In a taped interview played for jurors last week, Vaughn is heard asking whether his consecutive sentences can be made concurrent, effectively cutting his incarceration in half. Coleman made no guarantees but did offer a small carrot: The district attorney would not consider any possible rewards until after the trial is completed.

Former GBI Special Agent Samuel Beaty, who interviewed Vaughn in 2008, testified Monday that he was largely unmoved by his story and unable to corroborate any of his accusations.

Vaughn, Lee said, figured he had to juice up his account if he’s ever going to get his sentence reduced.

“He’s got all kinds of good details now,” Lee said. “Because y’all know how much you remember from when you were 10 years old (Vaughn’s age in 1983). “

“Now he saw them. And they were arguing. And they were leaving in a car,” he said. “It doesn’t make sense. It’s reasonable doubt. They’re trying to convict (Gebhardt) of murder because of this.”

But while Vaughn’s account changed, everything he said Gebhardt told him was thrown down his well — which had not yet been dredged — turned up, Griffin Judicial Circuit District Attorney Benjamin Coker said. A knife. Particular items of clothing worn by Coggins — a T-shirt and tennis shoe.

The shoe, a size 10, same as worn by Coggins. An Adidas, not the kind of shoe worn by a “pulpwooder” (Gebhardt’s vocation, cutting down trees), Coker said. A red argyle sock, also not associated with blue-collar garb but matching the description provided by the victim’s sister.

With significant physical evidence collected from the crime scene missing, prosecutors have been forced to rely on the evidence, all circumstantial, pulled from a well that housed three decades of debris. And the veracity of seven men, six of whom are incarcerated, who say they heard Gebhardt confess to the killing.

“You may not like them. You may not like what they did in their past,” Coker said. “But you can believe them. We can’t pick our witnesses. (Gebhardt) already did.”

To the defense, they were opportunists who conspired against Gebhardt out of self-preservation.

“Everyone at Spalding County jail has decided this was their ticket out,” Lee said. “Guards were talking as well. It’s no wonder where this was coming from.”

And what of their varying accounts? Three of the witnesses said Gebhardt told them he cut off Coggins’ penis and stuffed it in the victim’s mouth, information not supported by any evidence, Lee said.

Coker reminded them of the witness who testified Gebhardt told them he planned on telling different people different accounts in order to make investigators look foolish.

That witness, Patrick Douglas, is a member of Aryan Nation snitching on Gebhardt, a man he referred to as a member of the Ku Klux Klan. A neo-Nazi snitching on a white supremacist?
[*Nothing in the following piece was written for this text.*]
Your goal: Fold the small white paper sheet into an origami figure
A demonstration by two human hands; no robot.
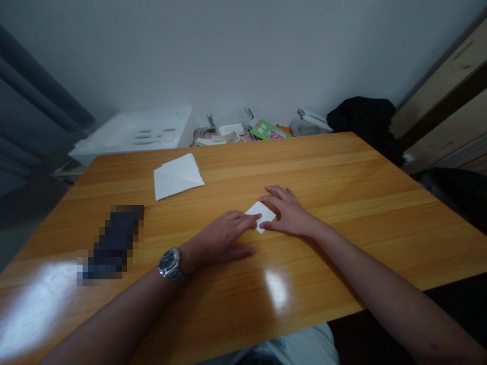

Just one of many seeming contradictions introduced during the trial.

“It was trash that came out of the well” and trash that emerged from the witnesses’ mouths, Lee said.

Lee, conceding his client is a mean-spirited racist, said that doesn’t mean Gebhardt is a killer.

“This is a criminal trial where the state has to prove beyond a reasonable doubt,” he said. “I know that it’s hard … but that is your job.

“You can come up with about 10 or 15 reasons for reasonable doubt,” Lee continued. “Once you do that, you have to find Mr. Gebhardt not guilty on all these charges.”

Coker asked jurors to atone for the 1983 investigation that should’ve brought justice but instead brought shame. It was closed in two months, and a former GBI agent testified Monday that Spalding deputies shared virtually no evidence they obtained in 1983.

Many of the witnesses didn’t know each other; some weren’t even born when the killing occurred, Coker said. But their stories were consistent, that Gephardt killed Coggins and was proud of it.

“He has shown his true colors,” Coker said. “The hatred, the anger, the evil that spewed from his mouth. Words aren’t worth (expletive) to Frankie Gebhardt, but his own words have condemned him. The hatred, the anger, the evil, he wears them as a badge of honor.”

Jury deliberations resume Tuesday morning.